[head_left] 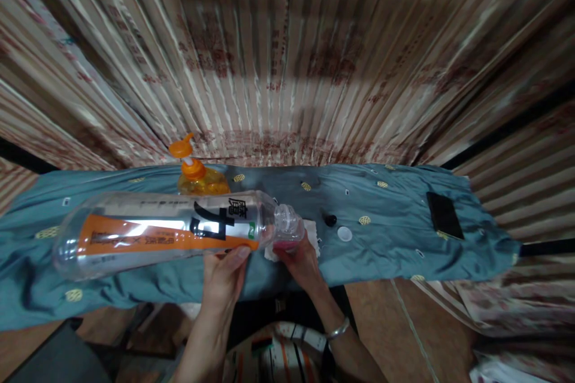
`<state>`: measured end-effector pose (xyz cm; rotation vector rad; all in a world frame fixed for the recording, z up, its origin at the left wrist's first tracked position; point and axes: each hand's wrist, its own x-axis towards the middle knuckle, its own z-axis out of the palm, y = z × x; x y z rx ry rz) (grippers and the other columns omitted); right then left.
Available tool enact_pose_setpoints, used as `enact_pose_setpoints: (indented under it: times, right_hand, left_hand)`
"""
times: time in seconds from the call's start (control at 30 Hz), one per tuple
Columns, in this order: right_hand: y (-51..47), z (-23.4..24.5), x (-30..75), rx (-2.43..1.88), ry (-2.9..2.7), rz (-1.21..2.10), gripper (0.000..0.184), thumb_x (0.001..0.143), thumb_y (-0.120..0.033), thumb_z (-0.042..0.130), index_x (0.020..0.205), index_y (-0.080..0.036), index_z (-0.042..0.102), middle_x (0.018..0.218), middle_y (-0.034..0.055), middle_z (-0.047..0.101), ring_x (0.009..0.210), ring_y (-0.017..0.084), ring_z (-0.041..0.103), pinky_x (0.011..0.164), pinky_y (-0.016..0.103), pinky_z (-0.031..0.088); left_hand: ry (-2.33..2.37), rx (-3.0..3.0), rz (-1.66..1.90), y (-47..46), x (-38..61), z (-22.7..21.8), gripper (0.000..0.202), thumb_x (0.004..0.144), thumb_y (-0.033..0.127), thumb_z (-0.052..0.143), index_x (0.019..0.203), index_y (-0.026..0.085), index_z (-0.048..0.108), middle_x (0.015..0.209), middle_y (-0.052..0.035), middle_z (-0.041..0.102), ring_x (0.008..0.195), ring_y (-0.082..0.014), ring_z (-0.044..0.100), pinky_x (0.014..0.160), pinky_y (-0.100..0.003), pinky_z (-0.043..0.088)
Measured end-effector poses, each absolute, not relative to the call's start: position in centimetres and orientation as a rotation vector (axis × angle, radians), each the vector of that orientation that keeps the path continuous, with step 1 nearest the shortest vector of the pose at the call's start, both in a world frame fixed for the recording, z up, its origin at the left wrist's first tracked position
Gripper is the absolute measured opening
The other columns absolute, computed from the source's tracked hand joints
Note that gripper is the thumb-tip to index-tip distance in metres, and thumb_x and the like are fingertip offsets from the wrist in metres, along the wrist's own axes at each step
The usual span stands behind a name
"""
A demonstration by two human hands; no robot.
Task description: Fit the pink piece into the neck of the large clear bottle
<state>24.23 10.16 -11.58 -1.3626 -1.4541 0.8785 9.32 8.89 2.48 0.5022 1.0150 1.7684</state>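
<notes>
My left hand (224, 272) is closed around the underside of a large clear plastic bottle (157, 233) with an orange and silver label. The bottle lies almost level in the air, its neck pointing right. Below and against its mouth, my right hand (302, 260) grips a small clear container (291, 228) with pink at its bottom. Whether the pink is liquid or the container's own colour, I cannot tell. Under the right hand a white tissue (313, 232) lies on the cloth. Just to the right are a black cap (330, 219) and a round white lid (344, 234).
An orange pump bottle (202, 179) with amber liquid stands behind the large bottle. A black flat object, like a phone (444, 215), lies at the right. Blue-green cloth (386, 251) covers the narrow table, with striped curtains (278, 72) close behind it.
</notes>
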Motion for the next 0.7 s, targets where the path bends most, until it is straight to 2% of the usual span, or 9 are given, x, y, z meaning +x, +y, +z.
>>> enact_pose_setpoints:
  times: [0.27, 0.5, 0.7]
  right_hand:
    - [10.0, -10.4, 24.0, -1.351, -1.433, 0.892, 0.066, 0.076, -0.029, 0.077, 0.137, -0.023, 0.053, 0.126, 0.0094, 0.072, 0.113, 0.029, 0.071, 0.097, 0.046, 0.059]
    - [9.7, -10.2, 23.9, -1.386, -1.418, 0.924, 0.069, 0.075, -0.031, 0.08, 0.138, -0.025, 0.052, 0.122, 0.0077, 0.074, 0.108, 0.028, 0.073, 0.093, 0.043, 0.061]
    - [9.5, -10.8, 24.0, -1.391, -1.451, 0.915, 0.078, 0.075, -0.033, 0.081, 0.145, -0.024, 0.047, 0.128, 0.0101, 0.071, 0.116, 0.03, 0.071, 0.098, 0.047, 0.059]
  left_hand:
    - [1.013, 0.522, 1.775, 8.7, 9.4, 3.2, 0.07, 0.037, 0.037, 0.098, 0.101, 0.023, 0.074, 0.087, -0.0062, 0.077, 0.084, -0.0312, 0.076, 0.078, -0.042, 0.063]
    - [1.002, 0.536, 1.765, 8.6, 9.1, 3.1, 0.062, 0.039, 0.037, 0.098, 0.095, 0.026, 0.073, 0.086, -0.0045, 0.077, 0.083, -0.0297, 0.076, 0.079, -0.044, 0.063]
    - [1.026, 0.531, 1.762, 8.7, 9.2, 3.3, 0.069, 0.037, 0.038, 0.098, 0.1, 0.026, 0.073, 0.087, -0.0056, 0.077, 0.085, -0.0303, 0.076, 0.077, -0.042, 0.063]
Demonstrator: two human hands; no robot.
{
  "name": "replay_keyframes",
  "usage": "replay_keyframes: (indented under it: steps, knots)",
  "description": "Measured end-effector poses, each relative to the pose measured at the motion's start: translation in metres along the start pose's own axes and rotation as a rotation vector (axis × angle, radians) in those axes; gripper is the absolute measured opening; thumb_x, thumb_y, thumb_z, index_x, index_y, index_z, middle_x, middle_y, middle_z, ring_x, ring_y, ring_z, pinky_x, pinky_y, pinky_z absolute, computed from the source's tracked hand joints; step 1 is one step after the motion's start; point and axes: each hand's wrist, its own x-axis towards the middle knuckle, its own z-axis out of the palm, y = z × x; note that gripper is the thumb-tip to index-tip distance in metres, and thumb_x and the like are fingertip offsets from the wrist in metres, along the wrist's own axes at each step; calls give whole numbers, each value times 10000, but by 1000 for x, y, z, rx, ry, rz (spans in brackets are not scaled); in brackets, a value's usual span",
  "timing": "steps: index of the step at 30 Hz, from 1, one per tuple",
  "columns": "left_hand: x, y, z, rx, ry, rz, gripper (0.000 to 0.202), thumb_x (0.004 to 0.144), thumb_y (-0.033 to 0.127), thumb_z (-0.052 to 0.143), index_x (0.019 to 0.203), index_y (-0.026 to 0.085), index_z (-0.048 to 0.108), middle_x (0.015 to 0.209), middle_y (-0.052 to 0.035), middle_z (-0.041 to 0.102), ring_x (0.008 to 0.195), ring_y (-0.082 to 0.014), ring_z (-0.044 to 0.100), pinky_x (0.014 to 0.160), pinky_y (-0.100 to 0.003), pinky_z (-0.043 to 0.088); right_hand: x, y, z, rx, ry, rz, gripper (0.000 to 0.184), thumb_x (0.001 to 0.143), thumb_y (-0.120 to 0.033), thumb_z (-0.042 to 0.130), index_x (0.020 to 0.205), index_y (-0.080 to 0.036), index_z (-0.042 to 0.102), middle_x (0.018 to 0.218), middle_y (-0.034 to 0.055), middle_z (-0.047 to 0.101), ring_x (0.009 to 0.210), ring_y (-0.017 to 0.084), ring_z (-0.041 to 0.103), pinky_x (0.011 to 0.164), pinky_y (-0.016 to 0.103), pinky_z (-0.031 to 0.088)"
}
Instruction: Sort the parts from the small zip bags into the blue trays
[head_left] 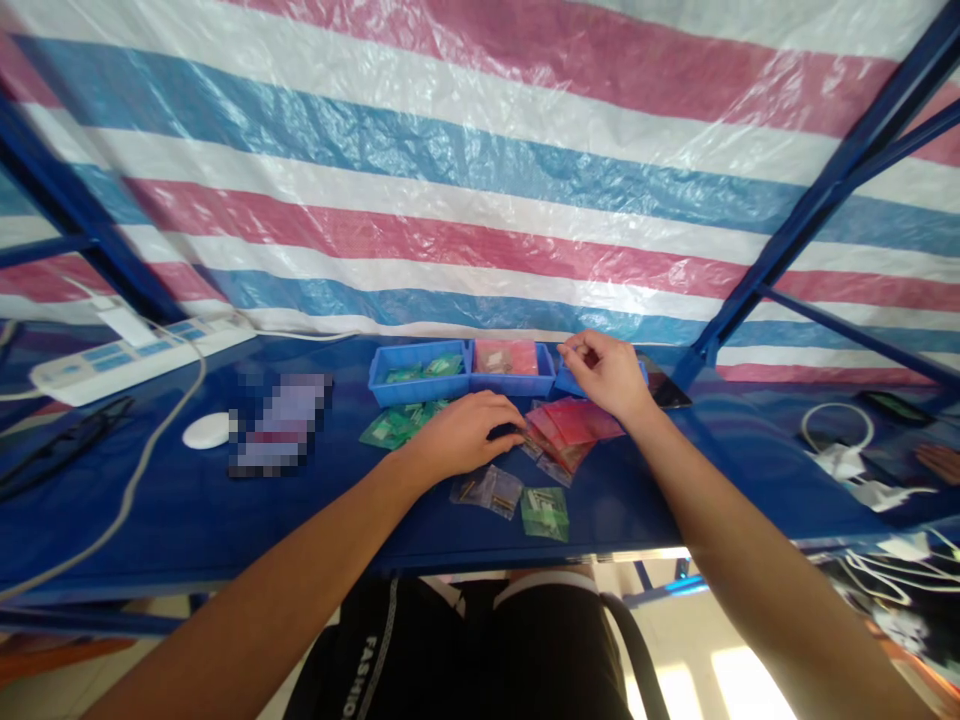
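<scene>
My left hand (474,430) is curled low over the table, thumb and fingertips closing on the edge of a small clear plastic bag (529,446). That bag lies beside overlapping red plastic bags (574,425). Above the right-hand blue bin (570,381), my right hand (604,370) has its fingers bent in a pinch; what they hold, if anything, is too small to tell. Green bags (401,425) lie left of my left hand. Closer to me are a clear bag with brass-coloured pieces (491,491) and a green bag with pale pieces (545,514).
The left blue bin (379,378) holds green bags; the middle bin (517,383) holds clear and red ones. Leftward are a phone with a blurred screen (283,425), a white disc (206,431) and a power strip (90,375). A dark device (664,383) lies behind my right wrist.
</scene>
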Motion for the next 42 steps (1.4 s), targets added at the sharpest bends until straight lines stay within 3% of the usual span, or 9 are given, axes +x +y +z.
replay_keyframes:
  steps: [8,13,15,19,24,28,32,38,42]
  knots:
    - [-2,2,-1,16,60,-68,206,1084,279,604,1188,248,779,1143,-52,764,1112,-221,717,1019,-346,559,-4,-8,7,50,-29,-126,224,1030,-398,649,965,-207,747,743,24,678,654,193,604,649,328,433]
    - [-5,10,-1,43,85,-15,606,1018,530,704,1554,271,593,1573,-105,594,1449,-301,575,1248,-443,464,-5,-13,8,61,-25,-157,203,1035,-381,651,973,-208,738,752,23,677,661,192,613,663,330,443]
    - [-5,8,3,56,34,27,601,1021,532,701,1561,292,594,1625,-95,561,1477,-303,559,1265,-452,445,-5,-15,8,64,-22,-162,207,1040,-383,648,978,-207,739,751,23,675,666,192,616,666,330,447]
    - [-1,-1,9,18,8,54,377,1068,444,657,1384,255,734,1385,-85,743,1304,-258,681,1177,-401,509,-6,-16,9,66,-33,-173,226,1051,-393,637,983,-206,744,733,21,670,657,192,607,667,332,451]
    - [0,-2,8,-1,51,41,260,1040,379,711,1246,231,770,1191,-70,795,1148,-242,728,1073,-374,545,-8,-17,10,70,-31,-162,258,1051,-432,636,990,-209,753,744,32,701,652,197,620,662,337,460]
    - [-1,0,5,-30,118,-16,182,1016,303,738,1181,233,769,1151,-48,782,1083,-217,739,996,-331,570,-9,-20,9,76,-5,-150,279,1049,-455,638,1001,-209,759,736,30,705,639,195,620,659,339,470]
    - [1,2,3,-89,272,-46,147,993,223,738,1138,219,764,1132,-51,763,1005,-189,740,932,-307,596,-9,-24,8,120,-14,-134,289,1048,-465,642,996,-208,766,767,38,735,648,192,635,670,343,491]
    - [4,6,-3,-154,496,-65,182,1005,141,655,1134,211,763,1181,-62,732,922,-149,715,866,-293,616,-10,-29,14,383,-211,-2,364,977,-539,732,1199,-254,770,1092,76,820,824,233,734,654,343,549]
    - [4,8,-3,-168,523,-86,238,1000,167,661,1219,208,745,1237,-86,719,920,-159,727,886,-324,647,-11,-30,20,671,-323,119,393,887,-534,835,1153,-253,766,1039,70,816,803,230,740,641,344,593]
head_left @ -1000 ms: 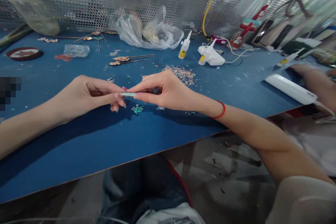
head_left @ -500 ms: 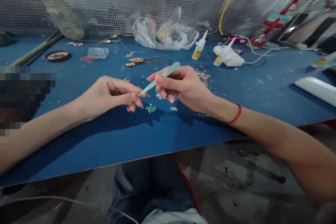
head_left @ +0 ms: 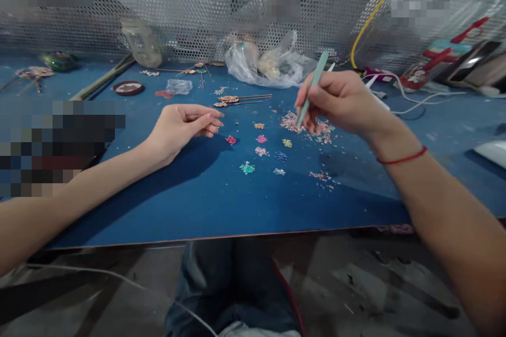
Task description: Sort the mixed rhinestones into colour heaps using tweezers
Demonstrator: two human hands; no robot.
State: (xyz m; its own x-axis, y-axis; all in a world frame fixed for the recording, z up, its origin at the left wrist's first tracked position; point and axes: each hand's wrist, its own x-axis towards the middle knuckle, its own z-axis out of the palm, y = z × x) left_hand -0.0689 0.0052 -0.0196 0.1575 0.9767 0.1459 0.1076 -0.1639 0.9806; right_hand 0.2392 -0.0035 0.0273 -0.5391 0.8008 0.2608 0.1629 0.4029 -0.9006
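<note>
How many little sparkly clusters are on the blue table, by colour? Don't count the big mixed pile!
Pink clusters: 3
Orange cluster: 1
Yellow cluster: 1
Dark blue cluster: 1
Teal cluster: 1
Pale white cluster: 1
Total: 8
</note>
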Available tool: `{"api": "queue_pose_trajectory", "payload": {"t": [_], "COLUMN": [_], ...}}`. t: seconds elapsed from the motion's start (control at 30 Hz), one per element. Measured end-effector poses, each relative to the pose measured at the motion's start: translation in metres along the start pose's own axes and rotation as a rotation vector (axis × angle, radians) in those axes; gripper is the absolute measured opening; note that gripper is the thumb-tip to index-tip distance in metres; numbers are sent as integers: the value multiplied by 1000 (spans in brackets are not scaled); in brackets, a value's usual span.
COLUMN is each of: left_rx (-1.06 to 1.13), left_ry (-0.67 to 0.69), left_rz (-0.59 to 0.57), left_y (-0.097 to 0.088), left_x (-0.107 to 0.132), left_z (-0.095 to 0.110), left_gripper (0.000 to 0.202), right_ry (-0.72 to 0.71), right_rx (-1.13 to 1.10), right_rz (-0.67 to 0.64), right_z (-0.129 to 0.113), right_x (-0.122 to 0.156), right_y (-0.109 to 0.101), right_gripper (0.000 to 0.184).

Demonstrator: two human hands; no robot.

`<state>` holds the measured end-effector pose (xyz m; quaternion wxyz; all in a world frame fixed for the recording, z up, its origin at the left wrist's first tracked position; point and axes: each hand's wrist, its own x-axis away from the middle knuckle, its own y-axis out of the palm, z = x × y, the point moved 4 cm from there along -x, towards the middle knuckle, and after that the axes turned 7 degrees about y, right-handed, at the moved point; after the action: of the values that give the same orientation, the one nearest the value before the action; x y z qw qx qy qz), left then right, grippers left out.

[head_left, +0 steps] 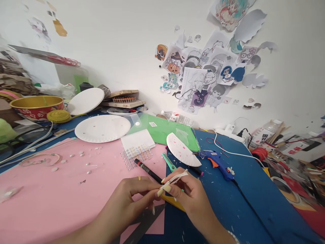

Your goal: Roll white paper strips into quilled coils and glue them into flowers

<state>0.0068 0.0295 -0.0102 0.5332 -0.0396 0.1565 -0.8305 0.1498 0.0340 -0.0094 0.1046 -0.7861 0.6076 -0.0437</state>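
Note:
Both my hands meet low in the middle of the head view, over the edge of a pink sheet (pixel 50 200). My left hand (pixel 132 198) and my right hand (pixel 189 193) pinch a thin white strip (pixel 175 177) between their fingertips. It looks like a ribbon or string. A yellow piece (pixel 175 202) shows just under my right hand. A black marker (pixel 147 170) lies right behind my fingers, and a teal tool (pixel 169 162) lies beside it.
A folded paper plate (pixel 182 150) and a blue glue gun (pixel 218 162) lie behind my hands on the blue table (pixel 241 210). Farther left are a flat paper plate (pixel 101 128), sticker gem sheets (pixel 138 149) and a green folder (pixel 165 130). Clutter fills the right edge.

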Motion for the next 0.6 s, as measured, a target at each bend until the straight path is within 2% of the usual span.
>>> {"api": "queue_pose_trajectory", "payload": {"t": [0.1, 0.23, 0.3, 0.4, 0.6], "left_rx": [121, 489, 587, 634, 630], "left_ry": [-74, -180, -232, -307, -373], "left_rz": [-6, -123, -163, -169, -98], "left_y": [2, 10, 13, 14, 14], "left_x": [-2, -3, -2, -1, -2], "left_z": [-5, -13, -15, -13, -13], "left_gripper": [20, 15, 16, 18, 17], "right_ry": [20, 78, 82, 74, 20], "right_rx": [-21, -121, -135, -82, 18], "right_rz": [-10, -71, -118, -149, -44], "right_z": [-1, -2, -4, -5, -5], "right_x": [1, 1, 1, 2, 1], "right_y": [-1, -1, 1, 2, 1], "right_gripper": [16, 17, 17, 18, 15]}}
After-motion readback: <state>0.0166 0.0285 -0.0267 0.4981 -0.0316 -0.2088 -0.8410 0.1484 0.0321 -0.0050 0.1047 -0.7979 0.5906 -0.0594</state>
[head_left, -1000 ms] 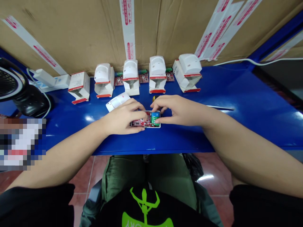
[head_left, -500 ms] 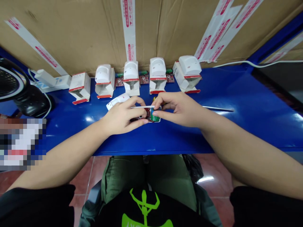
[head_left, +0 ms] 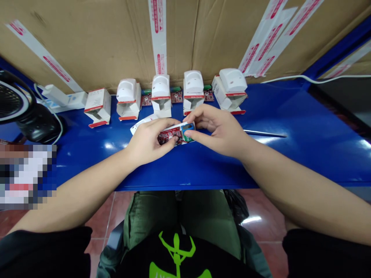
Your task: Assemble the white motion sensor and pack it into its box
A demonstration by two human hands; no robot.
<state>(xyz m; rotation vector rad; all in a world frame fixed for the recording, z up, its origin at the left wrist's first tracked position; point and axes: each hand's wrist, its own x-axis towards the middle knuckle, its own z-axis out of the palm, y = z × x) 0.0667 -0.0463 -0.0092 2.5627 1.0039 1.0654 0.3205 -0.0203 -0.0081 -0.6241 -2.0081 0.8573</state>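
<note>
Both hands hold one small device base (head_left: 176,134): a white shell with a red circuit board and a blue-green battery at its right end. My left hand (head_left: 147,141) grips its left end with closed fingers. My right hand (head_left: 218,129) pinches the battery end, thumb below and fingers above. The base is lifted slightly off the blue table (head_left: 290,131) and tilted toward me. A loose white cover (head_left: 142,122) lies just behind my left hand.
Several white sensor units on small red-and-white boxes (head_left: 160,96) line the back against a cardboard wall, with red circuit boards (head_left: 175,95) between them. A black fan (head_left: 26,112) stands at the left. A thin metal tool (head_left: 265,133) lies right of my right hand.
The device base lay flat on the table a second ago. Both hands have lifted it, moved it slightly away and tilted it up.
</note>
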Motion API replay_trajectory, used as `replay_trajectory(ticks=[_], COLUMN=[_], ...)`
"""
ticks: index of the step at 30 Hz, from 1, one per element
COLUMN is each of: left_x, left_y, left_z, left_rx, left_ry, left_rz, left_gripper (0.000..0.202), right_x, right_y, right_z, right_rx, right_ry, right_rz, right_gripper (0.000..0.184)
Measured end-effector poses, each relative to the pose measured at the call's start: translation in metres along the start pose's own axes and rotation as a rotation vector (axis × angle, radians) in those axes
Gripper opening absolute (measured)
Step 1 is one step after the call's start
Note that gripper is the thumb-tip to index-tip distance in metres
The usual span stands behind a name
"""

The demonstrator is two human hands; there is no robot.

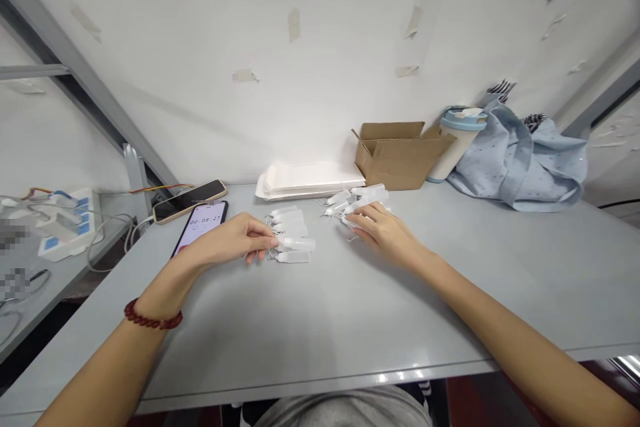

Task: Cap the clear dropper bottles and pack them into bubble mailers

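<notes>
The left hand (233, 240) has finger and thumb pinched on a bottle (302, 245) between other bottles (291, 220); a light pinch should keep it straight. The right hand (387, 232) bends half-open fingers over a loose pile (373, 194); I can't tell if they grip. Soft touches should stop rolling. The gray table (320, 327) holds phones (200, 199), a white stack (310, 180), a box (395, 165), a cup (453, 147) and a bag (525, 163) by a white wall (350, 7).
</notes>
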State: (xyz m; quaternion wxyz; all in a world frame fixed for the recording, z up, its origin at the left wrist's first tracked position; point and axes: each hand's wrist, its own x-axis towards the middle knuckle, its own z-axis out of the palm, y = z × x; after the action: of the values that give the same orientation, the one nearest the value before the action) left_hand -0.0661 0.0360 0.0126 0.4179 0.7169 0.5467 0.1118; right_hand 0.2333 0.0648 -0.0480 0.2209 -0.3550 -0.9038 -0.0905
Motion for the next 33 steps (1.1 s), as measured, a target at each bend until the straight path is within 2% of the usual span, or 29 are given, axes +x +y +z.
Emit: replay_trajectory(ticks=[8, 16, 21, 24, 27, 30, 33], left_x=[0.004, -0.003, -0.005, -0.005, -0.006, -0.006, -0.004], left_y=[-0.005, 0.002, 0.016, 0.022, 0.026, 0.028, 0.030], left_z=[0.004, 0.000, 0.012, 0.026, 0.037, 0.043, 0.047], left_rx=[0.110, 0.213, 0.236, 0.265, 0.274, 0.219, 0.111], left_ry=[-0.126, -0.086, -0.056, -0.015, 0.011, 0.068, 0.197], left_rz=[-0.056, -0.085, -0.056, 0.029, 0.087, 0.113, 0.124], left_gripper=[0.035, 0.035, 0.028, 0.023, 0.022, 0.026, 0.025], right_x=[0.001, -0.001, 0.000, 0.000, 0.000, -0.002, -0.002], right_y=[-0.005, -0.006, -0.005, -0.003, -0.004, -0.009, -0.018], right_z=[0.003, 0.007, 0.009, 0.009, 0.007, 0.003, -0.004], right_rx=[-0.131, -0.137, -0.117, -0.067, 0.027, 0.247, 0.462], right_ry=[-0.145, -0.201, -0.194, -0.145, -0.038, 0.024, 0.027], right_rz=[-0.003, 0.006, -0.007, -0.022, -0.022, 0.003, 0.041], right_gripper=[0.024, 0.024, 0.025, 0.024, 0.022, 0.019, 0.015])
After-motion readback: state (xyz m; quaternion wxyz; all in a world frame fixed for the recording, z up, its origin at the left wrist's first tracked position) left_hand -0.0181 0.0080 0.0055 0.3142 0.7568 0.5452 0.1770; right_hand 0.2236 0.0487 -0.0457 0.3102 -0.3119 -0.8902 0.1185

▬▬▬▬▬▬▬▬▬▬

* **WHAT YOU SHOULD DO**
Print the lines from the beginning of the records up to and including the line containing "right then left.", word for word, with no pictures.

* **ANSWER SECTION**
[head_left] 
`<state>`: measured end-effector pose (xyz cm; rotation vector rad; all in a world frame fixed for the recording, z up, its origin at the left wrist's first tracked position; point and axes: each hand's wrist, its own x-axis towards the middle knuckle, its own z-axis out of the palm, y = z × x; x y z rx ry rz) (grippers and the other columns omitted); right then left.

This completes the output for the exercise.